Your assignment:
Count the lines below that contain the word "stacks", and give only that number.

Stored records
==================================================

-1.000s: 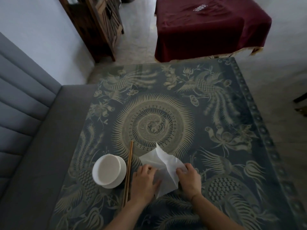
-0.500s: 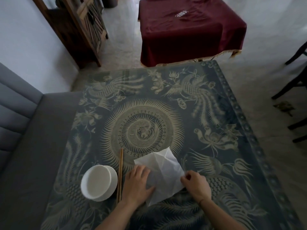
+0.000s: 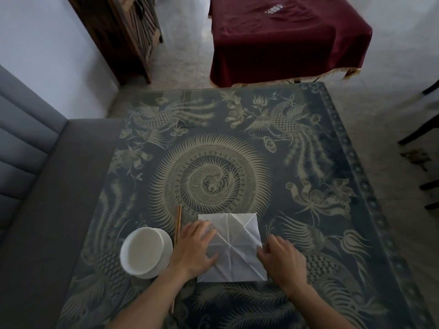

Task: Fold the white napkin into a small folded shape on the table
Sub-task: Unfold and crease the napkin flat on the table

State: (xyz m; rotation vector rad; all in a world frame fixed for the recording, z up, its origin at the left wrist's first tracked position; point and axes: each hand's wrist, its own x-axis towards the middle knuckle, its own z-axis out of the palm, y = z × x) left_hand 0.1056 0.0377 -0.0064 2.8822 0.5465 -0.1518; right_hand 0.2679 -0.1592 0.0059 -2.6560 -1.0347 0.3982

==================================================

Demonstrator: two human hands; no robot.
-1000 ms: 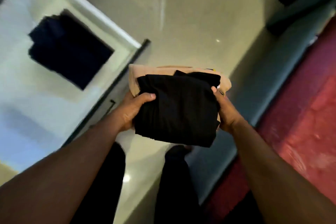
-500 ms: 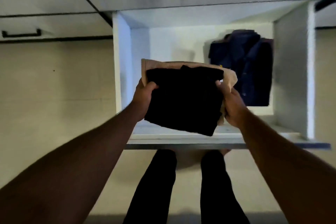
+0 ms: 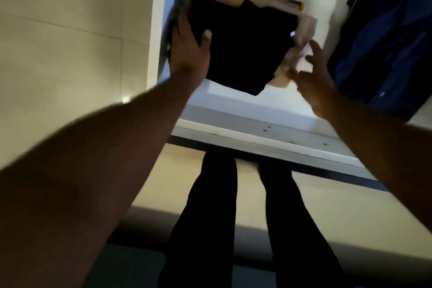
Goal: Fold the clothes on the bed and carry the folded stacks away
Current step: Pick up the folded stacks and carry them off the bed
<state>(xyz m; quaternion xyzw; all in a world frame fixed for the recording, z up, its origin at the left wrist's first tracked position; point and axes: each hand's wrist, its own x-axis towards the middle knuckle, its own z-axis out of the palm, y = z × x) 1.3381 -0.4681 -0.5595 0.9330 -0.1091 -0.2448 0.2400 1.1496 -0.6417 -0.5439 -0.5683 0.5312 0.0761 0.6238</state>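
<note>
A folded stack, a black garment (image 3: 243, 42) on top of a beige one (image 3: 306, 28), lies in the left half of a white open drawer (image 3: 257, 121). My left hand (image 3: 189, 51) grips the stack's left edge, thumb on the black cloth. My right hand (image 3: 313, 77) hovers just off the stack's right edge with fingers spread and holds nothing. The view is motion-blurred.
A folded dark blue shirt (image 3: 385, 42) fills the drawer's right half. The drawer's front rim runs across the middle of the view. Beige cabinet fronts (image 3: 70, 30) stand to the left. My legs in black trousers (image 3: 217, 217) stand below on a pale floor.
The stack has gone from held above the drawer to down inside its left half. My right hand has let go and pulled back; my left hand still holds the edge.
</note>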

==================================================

Solution to this task:
2